• **DATASET CONTENT**

☆ ☆ ☆ ☆

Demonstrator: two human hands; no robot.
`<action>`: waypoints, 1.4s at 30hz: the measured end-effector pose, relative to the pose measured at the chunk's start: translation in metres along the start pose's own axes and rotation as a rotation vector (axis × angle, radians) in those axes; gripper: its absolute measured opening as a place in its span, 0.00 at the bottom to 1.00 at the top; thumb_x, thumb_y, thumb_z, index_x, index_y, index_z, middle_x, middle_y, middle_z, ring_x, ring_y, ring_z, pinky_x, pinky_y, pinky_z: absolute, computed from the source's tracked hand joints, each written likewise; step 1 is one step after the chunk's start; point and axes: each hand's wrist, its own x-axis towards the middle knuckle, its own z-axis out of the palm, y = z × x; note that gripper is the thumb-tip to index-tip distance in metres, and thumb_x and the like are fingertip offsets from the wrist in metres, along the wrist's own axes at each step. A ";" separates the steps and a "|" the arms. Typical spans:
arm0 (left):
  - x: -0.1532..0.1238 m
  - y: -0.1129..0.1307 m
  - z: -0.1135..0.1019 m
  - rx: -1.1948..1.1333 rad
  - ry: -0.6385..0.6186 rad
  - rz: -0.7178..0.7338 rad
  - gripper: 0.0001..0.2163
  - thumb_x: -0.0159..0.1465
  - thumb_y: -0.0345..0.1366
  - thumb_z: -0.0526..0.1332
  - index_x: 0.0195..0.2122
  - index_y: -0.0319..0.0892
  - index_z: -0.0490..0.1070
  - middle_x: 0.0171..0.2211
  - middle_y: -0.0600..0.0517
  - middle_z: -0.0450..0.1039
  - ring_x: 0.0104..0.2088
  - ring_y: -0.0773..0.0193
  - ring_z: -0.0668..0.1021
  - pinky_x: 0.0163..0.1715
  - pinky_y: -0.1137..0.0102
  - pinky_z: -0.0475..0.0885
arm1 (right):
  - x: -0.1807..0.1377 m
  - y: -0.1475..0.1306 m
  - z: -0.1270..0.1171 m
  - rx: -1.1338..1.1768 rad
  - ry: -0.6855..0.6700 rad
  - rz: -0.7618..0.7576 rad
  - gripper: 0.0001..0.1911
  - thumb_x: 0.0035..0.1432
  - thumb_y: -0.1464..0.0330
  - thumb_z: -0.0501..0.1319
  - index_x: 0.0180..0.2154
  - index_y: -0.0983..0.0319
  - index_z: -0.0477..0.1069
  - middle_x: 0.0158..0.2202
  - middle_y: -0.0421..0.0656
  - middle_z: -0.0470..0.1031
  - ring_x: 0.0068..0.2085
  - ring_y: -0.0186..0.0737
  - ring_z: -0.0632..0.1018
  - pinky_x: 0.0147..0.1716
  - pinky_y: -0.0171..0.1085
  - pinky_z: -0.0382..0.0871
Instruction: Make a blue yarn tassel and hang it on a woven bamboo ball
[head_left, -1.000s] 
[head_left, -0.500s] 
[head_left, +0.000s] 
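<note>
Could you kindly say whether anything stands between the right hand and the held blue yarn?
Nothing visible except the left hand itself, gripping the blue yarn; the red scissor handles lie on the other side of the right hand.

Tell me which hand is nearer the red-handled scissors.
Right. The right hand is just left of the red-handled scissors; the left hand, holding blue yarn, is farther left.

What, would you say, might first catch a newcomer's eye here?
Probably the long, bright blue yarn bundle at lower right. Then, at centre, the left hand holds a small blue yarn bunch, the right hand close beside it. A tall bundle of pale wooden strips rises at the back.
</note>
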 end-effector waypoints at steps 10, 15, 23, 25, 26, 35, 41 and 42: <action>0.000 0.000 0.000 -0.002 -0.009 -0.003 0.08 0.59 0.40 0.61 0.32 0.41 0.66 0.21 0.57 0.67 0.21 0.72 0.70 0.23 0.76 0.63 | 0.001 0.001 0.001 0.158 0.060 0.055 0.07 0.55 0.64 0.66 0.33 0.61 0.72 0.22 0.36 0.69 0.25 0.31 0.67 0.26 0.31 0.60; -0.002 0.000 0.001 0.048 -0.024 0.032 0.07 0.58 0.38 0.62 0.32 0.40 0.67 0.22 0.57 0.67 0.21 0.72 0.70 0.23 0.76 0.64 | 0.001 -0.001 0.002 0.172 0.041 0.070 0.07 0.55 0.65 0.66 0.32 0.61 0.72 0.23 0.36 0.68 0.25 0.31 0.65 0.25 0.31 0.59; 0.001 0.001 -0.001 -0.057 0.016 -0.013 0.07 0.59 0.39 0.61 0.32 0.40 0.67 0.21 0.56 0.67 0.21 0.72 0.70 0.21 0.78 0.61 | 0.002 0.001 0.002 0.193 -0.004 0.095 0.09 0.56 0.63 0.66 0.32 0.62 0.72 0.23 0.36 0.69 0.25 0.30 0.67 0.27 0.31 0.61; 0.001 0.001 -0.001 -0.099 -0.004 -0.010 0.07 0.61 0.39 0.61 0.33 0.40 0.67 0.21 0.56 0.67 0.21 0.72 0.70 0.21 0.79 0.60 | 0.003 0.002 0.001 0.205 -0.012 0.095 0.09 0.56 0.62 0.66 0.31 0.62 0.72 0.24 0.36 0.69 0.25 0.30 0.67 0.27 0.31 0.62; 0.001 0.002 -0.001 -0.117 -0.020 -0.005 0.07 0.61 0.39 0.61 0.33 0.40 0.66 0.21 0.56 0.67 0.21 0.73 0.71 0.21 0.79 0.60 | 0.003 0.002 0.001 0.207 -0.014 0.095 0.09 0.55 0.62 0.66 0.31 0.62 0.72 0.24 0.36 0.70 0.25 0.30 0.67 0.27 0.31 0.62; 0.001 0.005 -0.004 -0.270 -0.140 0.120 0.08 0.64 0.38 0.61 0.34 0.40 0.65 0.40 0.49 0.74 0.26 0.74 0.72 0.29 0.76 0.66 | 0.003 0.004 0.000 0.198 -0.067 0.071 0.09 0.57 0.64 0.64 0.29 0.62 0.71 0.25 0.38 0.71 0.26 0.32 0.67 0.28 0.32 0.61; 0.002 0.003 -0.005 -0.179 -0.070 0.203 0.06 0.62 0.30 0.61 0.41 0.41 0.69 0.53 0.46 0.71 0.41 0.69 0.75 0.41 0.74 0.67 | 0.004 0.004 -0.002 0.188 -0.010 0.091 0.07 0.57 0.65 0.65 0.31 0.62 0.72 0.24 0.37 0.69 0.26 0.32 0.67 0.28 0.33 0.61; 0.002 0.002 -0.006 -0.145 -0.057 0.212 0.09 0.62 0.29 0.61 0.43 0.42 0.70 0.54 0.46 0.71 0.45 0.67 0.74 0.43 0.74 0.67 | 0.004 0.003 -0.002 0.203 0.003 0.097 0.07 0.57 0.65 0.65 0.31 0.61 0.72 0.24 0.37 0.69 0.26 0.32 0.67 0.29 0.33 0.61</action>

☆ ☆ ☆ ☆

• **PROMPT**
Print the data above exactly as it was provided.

• **OUTPUT OF THE TASK**
Demonstrator: two human hands; no robot.
`<action>`: waypoints, 1.4s at 30hz: the measured end-effector pose, relative to the pose measured at the chunk's start: translation in metres along the start pose's own axes and rotation as a rotation vector (axis × angle, radians) in those axes; gripper: its absolute measured opening as a place in its span, 0.00 at the bottom to 1.00 at the top; thumb_x, thumb_y, thumb_z, index_x, index_y, index_z, middle_x, middle_y, middle_z, ring_x, ring_y, ring_z, pinky_x, pinky_y, pinky_z: absolute, computed from the source's tracked hand joints, each written likewise; step 1 is one step after the chunk's start; point and axes: each hand's wrist, its own x-axis towards the middle knuckle, its own z-axis out of the palm, y = z × x; note that gripper is the thumb-tip to index-tip distance in metres, and thumb_x and the like are fingertip offsets from the wrist in metres, along the wrist's own axes at each step. A ";" separates the steps and a "|" the arms. Typical spans:
arm0 (left):
  - x: -0.1532..0.1238 m
  - y: -0.1129..0.1307 m
  - z: -0.1135..0.1019 m
  - rx: -1.1948..1.1333 rad
  - ry: -0.6385..0.6186 rad
  - rz: -0.7178..0.7338 rad
  - gripper: 0.0001..0.2163
  - thumb_x: -0.0159..0.1465
  - thumb_y: -0.0345..0.1366
  - thumb_z: -0.0526..0.1332
  - index_x: 0.0195..0.2122
  - index_y: -0.0319..0.0892
  - index_z: -0.0490..0.1070
  - middle_x: 0.0171..0.2211
  - middle_y: -0.0600..0.0517
  - middle_z: -0.0450..0.1039
  - ring_x: 0.0104..0.2088
  - ring_y: -0.0773..0.0193
  - ring_z: -0.0668..0.1021
  - pinky_x: 0.0163..0.1715
  - pinky_y: -0.1137..0.0102
  - pinky_z: -0.0475..0.0885
arm1 (right):
  - x: -0.1807..0.1377 m
  - y: -0.1475..0.1306 m
  - z: -0.1270..0.1171 m
  - rx: -1.1338..1.1768 rad
  - ry: -0.6855..0.6700 rad
  - rz: -0.7618..0.7576 rad
  - gripper: 0.0001..0.1911
  - thumb_x: 0.0035..0.1432
  - thumb_y: -0.1464..0.0330
  - thumb_z: -0.0501..0.1319
  - index_x: 0.0180..0.2154
  - index_y: -0.0983..0.0319
  - index_z: -0.0477..0.1069
  - middle_x: 0.0158..0.2202
  - middle_y: -0.0421..0.0656
  - middle_z: -0.0470..0.1031
  - ring_x: 0.0068..0.2085
  - ring_y: -0.0186..0.0737
  - ring_z: -0.0632..0.1018
  - pinky_x: 0.0147..0.1716
  - pinky_y: -0.0171..0.1085
  - pinky_z: -0.0382..0.0871
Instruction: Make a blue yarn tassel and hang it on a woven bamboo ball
[head_left, -1.000s] 
[head_left, -0.500s] 
[head_left, +0.000s] 
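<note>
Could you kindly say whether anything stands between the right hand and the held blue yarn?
Nothing visible except the left hand itself, gripping the blue yarn; the red scissor handles lie on the other side of the right hand.

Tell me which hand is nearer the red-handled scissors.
Right. The right hand is just left of the red-handled scissors; the left hand, holding blue yarn, is farther left.

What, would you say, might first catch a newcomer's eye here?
Probably the long, bright blue yarn bundle at lower right. Then, at centre, the left hand holds a small blue yarn bunch, the right hand close beside it. A tall bundle of pale wooden strips rises at the back.
</note>
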 end-effector waypoints at steps 10, 15, 23, 25, 26, 35, 41 and 42: <action>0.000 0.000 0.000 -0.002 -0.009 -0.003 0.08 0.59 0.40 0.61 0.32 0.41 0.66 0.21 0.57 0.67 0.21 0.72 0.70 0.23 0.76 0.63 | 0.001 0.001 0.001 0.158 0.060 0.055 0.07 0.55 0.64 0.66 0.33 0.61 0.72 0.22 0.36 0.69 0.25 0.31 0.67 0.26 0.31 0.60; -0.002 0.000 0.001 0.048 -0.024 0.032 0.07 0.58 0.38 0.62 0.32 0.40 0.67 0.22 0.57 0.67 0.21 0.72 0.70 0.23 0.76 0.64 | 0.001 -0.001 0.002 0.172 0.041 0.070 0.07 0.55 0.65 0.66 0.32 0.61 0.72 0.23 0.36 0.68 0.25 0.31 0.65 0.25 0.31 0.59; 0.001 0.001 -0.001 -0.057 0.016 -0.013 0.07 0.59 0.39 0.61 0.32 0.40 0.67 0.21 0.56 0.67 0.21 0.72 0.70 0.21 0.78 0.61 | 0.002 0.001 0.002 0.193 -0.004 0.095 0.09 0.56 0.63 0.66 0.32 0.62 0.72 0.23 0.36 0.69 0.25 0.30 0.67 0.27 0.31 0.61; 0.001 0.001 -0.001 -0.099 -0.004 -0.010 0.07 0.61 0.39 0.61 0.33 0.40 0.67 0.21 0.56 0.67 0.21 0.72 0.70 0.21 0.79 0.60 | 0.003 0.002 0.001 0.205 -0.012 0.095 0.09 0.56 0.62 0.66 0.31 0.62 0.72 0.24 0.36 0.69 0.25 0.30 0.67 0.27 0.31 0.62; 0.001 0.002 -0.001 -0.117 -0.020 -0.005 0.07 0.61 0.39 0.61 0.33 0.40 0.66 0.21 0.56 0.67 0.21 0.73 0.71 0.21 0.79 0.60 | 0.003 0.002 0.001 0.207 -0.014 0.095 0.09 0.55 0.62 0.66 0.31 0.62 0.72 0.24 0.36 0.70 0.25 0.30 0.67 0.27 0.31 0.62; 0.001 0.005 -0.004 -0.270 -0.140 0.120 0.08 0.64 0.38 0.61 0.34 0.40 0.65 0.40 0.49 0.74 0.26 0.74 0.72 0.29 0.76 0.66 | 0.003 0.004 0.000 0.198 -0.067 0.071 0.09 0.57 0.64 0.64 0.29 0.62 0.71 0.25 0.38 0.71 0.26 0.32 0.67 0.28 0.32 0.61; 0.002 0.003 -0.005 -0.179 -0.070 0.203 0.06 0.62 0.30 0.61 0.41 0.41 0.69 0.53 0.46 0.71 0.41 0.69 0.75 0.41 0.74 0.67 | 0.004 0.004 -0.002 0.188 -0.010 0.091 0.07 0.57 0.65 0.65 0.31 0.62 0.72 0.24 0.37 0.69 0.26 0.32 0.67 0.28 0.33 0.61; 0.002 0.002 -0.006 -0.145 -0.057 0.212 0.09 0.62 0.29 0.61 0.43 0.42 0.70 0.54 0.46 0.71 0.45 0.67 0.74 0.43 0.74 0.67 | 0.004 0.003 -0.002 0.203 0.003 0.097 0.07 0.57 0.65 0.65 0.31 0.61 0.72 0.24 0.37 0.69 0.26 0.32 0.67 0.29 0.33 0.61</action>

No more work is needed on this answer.